EXERCISE AIM
From the first line to the last, return the data exactly, with no pictures.
• • • •
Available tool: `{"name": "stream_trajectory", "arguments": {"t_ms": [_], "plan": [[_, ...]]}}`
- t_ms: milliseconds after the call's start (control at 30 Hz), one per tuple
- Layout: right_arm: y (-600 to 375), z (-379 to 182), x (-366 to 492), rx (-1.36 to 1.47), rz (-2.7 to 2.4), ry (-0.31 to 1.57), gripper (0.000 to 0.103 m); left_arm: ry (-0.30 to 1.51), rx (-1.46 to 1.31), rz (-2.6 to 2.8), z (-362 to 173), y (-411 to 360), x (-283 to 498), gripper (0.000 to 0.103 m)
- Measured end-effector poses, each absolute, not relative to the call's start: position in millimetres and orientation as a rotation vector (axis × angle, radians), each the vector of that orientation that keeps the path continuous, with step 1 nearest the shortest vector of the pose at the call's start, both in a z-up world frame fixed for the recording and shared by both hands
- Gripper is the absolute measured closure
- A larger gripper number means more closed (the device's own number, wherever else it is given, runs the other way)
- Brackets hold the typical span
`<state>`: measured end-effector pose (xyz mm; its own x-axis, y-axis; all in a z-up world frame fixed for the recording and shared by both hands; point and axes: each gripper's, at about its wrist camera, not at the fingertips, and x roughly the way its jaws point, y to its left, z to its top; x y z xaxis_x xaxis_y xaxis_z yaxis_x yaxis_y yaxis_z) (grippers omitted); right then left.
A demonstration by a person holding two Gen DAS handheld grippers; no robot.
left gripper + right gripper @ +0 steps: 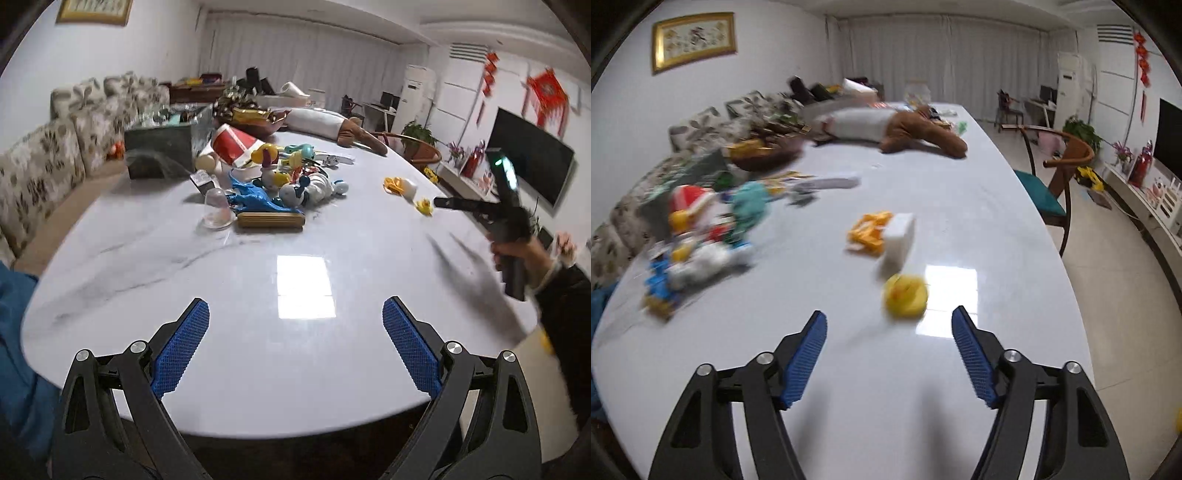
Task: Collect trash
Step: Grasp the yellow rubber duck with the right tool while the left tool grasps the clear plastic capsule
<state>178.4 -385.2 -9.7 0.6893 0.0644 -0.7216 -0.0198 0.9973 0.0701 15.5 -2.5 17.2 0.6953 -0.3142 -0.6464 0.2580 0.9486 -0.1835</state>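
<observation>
A crumpled yellow scrap (pixel 905 295) lies on the white marble table (pixel 923 177), just ahead of my right gripper (pixel 889 314), whose jaws stand open and hold nothing. Behind the scrap sit a white block (pixel 899 240) and an orange-yellow wrapper (pixel 870 232). The left wrist view shows the same three at the right: scrap (pixel 424 206), block (pixel 408 188), wrapper (pixel 393 183). My left gripper (pixel 295 306) hangs wide open over bare table (pixel 258 350) near the front edge. A hand (pixel 517 254) at the right holds the other gripper's handle.
A pile of toys (pixel 280 177) with a clear cup (pixel 216 208) and a wooden bar (pixel 269 220) crowds the table's left middle. A brown plush (pixel 916 133) lies at the far end. A chair (pixel 1056 177) stands at the right edge, a sofa (pixel 55 158) at the left.
</observation>
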Motion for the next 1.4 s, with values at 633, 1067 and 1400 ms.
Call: {"name": "stream_trajectory", "arguments": {"t_ms": [633,1067,1400], "plan": [[-351,-13,152,0.094,0.257,0.83,0.068,0.832,-0.015,-0.268,-3,-28,144,0.01],[-301,-5,99,0.066,0.426,0.815,0.068,0.832,-0.024,-0.134,-11,24,152,0.01],[-298,-9,105,0.088,0.415,0.846,0.068,0.903,-0.017,-0.16,-32,34,204,0.061]]}}
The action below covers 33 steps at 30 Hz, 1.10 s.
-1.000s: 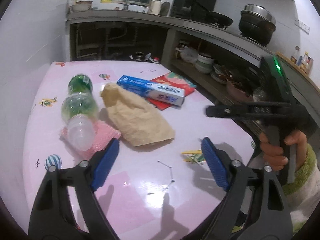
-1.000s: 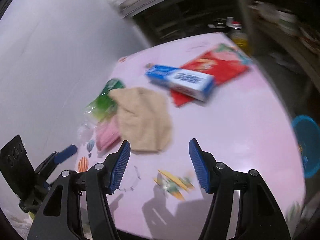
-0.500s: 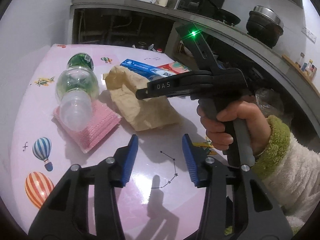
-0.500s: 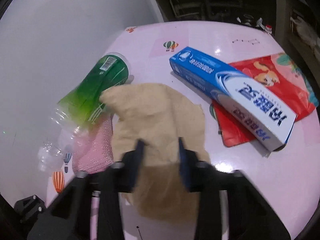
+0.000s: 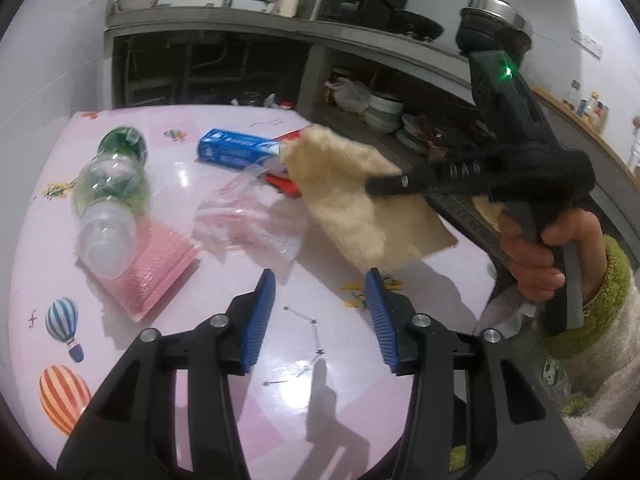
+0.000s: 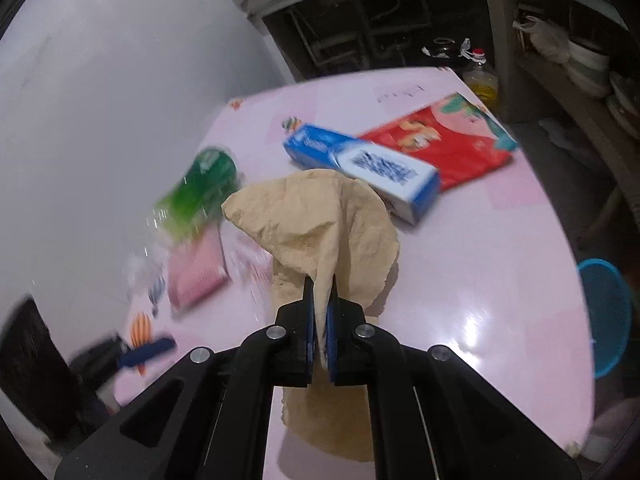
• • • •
REPLY TO THE EXERCISE
Available tool: `{"name": "stream_trajectory", "arguments": {"t_ms": [_], "plan": [[_, ...]]}}`
- t_ms: milliseconds after the call's start (control at 30 Hz), one per tuple
- Layout: right_arm: y (-600 to 375), z (-379 to 182), x (-366 to 492), rx (-1.36 to 1.47), rz (-2.7 to 2.4), ry (-0.31 to 1.57), gripper (0.000 to 0.103 m); left_arm: ry (-0.30 to 1.51), rx (-1.46 to 1.31), rz (-2.6 to 2.8), z (-362 to 173), y (-411 to 360), x (-283 to 498), gripper (0.000 to 0.103 m)
- Measured end-effector poses, each absolute, not relative to the call's start: position in millimetres and orientation as a rotation vector (axis × angle, radians), each the vector of that orientation that keeps the path continuous, with step 1 nearest the shortest vector of the pose at the call's start, both in a z-up world frame fixed for the recording and shared by both hands
- Gripper is the absolute measured closure
- A larger gripper number means more closed (the device's own number, wherever else it is given, runs the other way)
- Brackets hold the typical span
`<state>`: measured end-effector pose (xyz mm; its own x-axis, y-axis; all in a z-up world frame fixed for the recording and shared by both hands; point and axes: each gripper's, at about its wrist camera, not at the fingertips, and x roughly the way its jaws point, y to its left, z to its top; x y z xaxis_x xaxis_y xaxis_z yaxis_x yaxis_y yaxis_z) (grippers omitted); right then left.
A demonstration by a person holding two Gen DAS handheld grippers; no robot.
left gripper + right gripper @ +0 steps: 
Task: Collect trash
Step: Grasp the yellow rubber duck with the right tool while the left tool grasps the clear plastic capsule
<state>178.4 -385.2 -9.7 0.6893 0.0644 -0.7216 -0.0198 0.9973 0.0701 15.5 -2.5 17.2 0.6953 -0.3142 -0.6464 0.2580 0.9486 -0.1835</state>
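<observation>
A crumpled yellow scrap (pixel 905 295) lies on the white marble table (pixel 923 177), just ahead of my right gripper (pixel 889 314), whose jaws stand open and hold nothing. Behind the scrap sit a white block (pixel 899 240) and an orange-yellow wrapper (pixel 870 232). The left wrist view shows the same three at the right: scrap (pixel 424 206), block (pixel 408 188), wrapper (pixel 393 183). My left gripper (pixel 295 306) hangs wide open over bare table (pixel 258 350) near the front edge. A hand (pixel 517 254) at the right holds the other gripper's handle.
A pile of toys (pixel 280 177) with a clear cup (pixel 216 208) and a wooden bar (pixel 269 220) crowds the table's left middle. A brown plush (pixel 916 133) lies at the far end. A chair (pixel 1056 177) stands at the right edge, a sofa (pixel 55 158) at the left.
</observation>
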Motion for the next 1.4 s, with values at 633, 1067 and 1400 ms.
Call: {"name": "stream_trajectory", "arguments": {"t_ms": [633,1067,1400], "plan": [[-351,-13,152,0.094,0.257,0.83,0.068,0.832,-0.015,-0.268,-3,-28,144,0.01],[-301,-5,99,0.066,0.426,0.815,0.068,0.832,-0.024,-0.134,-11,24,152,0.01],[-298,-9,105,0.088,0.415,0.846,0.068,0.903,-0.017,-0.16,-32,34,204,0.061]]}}
The action below covers 33 steps at 30 Hz, 1.10 s.
-1.000s: 
-1.000s: 
-0.500s: 
-0.500s: 
+0.000s: 
+0.000s: 

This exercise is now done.